• [TASK INSTRUCTIONS]:
Nothing in the data may be changed; retype all of it.

============================================================

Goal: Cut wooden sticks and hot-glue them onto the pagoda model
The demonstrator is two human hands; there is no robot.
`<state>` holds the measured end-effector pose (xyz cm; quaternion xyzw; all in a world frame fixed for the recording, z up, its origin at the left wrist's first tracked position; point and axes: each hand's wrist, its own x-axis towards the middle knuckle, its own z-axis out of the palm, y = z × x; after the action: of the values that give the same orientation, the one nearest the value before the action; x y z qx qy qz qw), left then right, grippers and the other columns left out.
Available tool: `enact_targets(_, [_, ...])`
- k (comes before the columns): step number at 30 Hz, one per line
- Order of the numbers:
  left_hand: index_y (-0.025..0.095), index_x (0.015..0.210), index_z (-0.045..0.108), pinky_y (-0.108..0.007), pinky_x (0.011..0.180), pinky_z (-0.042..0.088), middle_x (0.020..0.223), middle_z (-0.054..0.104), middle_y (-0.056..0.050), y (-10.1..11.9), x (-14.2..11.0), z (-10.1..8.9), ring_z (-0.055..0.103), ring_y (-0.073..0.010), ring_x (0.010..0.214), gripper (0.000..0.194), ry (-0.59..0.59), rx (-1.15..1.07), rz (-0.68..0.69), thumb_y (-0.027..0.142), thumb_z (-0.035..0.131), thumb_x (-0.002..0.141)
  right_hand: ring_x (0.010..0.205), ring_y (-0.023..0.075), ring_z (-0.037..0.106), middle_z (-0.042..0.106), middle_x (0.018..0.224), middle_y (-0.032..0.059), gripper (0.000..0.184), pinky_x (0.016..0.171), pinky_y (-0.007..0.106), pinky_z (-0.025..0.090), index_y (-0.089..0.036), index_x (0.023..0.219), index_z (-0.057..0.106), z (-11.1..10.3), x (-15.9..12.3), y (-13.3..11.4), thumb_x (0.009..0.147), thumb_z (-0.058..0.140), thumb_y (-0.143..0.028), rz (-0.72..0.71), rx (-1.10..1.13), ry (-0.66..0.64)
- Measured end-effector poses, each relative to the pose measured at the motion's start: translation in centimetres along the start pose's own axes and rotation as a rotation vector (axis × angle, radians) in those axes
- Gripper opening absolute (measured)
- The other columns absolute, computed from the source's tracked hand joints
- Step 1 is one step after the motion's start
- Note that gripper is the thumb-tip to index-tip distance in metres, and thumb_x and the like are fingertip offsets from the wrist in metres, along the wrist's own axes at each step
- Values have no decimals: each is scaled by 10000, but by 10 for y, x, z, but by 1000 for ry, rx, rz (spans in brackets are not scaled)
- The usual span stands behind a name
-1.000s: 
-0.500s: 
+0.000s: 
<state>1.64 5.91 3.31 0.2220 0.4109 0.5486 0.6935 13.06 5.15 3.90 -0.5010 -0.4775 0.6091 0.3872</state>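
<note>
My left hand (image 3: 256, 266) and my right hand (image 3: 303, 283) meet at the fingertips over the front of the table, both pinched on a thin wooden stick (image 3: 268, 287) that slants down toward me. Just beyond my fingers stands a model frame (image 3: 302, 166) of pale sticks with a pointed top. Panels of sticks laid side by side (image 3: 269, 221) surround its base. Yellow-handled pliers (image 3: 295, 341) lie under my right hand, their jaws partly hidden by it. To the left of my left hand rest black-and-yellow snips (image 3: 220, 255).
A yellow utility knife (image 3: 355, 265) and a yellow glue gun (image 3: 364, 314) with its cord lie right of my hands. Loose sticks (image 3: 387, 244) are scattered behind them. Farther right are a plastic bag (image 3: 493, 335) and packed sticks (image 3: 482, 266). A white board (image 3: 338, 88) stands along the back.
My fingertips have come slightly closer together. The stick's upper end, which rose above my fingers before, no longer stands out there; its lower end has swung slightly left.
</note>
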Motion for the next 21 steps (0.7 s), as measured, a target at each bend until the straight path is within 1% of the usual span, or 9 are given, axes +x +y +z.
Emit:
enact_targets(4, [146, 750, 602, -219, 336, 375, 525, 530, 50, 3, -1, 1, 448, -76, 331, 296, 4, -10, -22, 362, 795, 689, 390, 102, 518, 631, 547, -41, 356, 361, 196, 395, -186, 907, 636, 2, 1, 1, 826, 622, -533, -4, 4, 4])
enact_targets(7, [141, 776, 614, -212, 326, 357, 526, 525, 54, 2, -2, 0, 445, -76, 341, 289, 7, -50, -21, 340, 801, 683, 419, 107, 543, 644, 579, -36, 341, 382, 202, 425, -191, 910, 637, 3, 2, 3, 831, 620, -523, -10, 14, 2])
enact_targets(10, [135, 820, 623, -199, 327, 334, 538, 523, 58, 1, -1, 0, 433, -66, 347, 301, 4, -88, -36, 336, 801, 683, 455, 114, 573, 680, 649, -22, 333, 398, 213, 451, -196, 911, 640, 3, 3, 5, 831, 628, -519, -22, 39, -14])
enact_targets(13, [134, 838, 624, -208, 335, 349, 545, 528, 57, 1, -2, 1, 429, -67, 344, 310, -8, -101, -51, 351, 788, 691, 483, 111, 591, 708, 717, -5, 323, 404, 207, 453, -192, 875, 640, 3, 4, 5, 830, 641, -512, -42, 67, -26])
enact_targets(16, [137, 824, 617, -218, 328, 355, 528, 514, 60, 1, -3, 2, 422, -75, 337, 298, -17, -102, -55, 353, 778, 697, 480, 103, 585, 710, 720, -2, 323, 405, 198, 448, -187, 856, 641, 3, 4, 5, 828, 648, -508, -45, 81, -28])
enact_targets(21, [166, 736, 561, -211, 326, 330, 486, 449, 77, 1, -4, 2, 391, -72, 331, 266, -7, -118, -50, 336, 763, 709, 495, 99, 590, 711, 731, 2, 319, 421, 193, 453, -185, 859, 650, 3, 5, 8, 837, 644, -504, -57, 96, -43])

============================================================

• [RESULT OF THE EXERCISE]:
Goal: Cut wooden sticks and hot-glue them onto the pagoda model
The demonstrator is two human hands; there is no robot.
`<state>` holds the measured end-effector pose (xyz cm; quaternion xyzw; all in a world frame fixed for the recording, z up, its origin at the left wrist's first tracked position; point and axes: each hand's wrist, its own x-axis towards the middle knuckle, its own z-axis out of the palm, y = z × x; after the action: of the values that give the same orientation, the one nearest the value before the action; x y z qx qy qz qw), left then right, grippers and the other columns left out.
Available tool: `enact_targets(_, [_, ...])`
- k (comes before the columns): step number at 30 Hz, one per line
- Order of the numbers:
  left_hand: index_y (-0.025..0.095), index_x (0.015..0.210), index_z (-0.045..0.108), pinky_y (-0.108..0.007), pinky_x (0.011..0.180), pinky_z (-0.042..0.088), middle_x (0.020..0.223), middle_z (-0.054..0.104), middle_y (-0.056..0.050), y (-10.1..11.9), x (-14.2..11.0), z (-10.1..8.9), ring_z (-0.055..0.103), ring_y (-0.073..0.010), ring_x (0.010..0.214), gripper (0.000..0.194), ry (-0.59..0.59), rx (-1.15..1.07), rz (-0.68..0.69), thumb_y (-0.027..0.142), thumb_z (-0.035..0.131), thumb_x (-0.002..0.141)
  right_hand: ring_x (0.010..0.205), ring_y (-0.023..0.075), ring_z (-0.037..0.106), middle_z (-0.042..0.106), middle_x (0.018..0.224), middle_y (-0.032..0.059), gripper (0.000..0.184), pinky_x (0.016..0.171), pinky_y (-0.007..0.106), pinky_z (-0.025..0.090), index_y (-0.089..0.036), index_x (0.023..0.219), index_z (-0.057..0.106), z (-11.1..10.3), x (-15.9..12.3), y (-13.3..11.4), thumb_x (0.009..0.147), thumb_z (-0.058..0.140), thumb_y (-0.143..0.028), rz (-0.72..0.71), rx (-1.10..1.13), ry (-0.66..0.64)
- Measured end-effector poses, each relative to the pose measured at the motion's start: translation in centimetres along the start pose's own axes and rotation as a rotation vector (axis × angle, radians) in those axes
- Gripper opening absolute (measured)
- The other columns absolute, computed from the source's tracked hand joints
- Step 1 is one step after the motion's start
- Note that gripper is the thumb-tip to index-tip distance in metres, and thumb_x and the like are fingertip offsets from the wrist in metres, along the wrist's own axes at each step
- Values have no decimals: each is scaled by 10000, but by 10 for y, x, z, but by 1000 for ry, rx, rz (spans in brackets are not scaled)
- The usual span stands behind a name
-1.000s: 
-0.500s: 
+0.000s: 
<state>1.64 5.91 3.31 0.2220 0.4109 0.5486 0.6935 13.06 5.15 3.90 -0.5010 -0.4775 0.6091 0.3872</state>
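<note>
My left hand (image 3: 256, 266) and my right hand (image 3: 303, 283) meet at the fingertips over the front of the table, both pinched on a thin wooden stick (image 3: 268, 287) that slants down toward me. Just beyond my fingers stands a model frame (image 3: 302, 166) of pale sticks with a pointed top. Panels of sticks laid side by side (image 3: 269, 221) surround its base. Yellow-handled pliers (image 3: 295, 341) lie under my right hand, their jaws partly hidden by it. To the left of my left hand rest black-and-yellow snips (image 3: 220, 255).
A yellow utility knife (image 3: 355, 265) and a yellow glue gun (image 3: 364, 314) with its cord lie right of my hands. Loose sticks (image 3: 387, 244) are scattered behind them. Farther right are a plastic bag (image 3: 493, 335) and packed sticks (image 3: 482, 266). A white board (image 3: 338, 88) stands along the back.
My fingertips have come slightly closer together. The stick's upper end, which rose above my fingers before, no longer stands out there; its lower end has swung slightly left.
</note>
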Motion for the next 21 steps (0.7 s), as measured, a target at each bend until the straight path is within 1% of the usual span, or 9 are given, axes +x +y +z.
Emit:
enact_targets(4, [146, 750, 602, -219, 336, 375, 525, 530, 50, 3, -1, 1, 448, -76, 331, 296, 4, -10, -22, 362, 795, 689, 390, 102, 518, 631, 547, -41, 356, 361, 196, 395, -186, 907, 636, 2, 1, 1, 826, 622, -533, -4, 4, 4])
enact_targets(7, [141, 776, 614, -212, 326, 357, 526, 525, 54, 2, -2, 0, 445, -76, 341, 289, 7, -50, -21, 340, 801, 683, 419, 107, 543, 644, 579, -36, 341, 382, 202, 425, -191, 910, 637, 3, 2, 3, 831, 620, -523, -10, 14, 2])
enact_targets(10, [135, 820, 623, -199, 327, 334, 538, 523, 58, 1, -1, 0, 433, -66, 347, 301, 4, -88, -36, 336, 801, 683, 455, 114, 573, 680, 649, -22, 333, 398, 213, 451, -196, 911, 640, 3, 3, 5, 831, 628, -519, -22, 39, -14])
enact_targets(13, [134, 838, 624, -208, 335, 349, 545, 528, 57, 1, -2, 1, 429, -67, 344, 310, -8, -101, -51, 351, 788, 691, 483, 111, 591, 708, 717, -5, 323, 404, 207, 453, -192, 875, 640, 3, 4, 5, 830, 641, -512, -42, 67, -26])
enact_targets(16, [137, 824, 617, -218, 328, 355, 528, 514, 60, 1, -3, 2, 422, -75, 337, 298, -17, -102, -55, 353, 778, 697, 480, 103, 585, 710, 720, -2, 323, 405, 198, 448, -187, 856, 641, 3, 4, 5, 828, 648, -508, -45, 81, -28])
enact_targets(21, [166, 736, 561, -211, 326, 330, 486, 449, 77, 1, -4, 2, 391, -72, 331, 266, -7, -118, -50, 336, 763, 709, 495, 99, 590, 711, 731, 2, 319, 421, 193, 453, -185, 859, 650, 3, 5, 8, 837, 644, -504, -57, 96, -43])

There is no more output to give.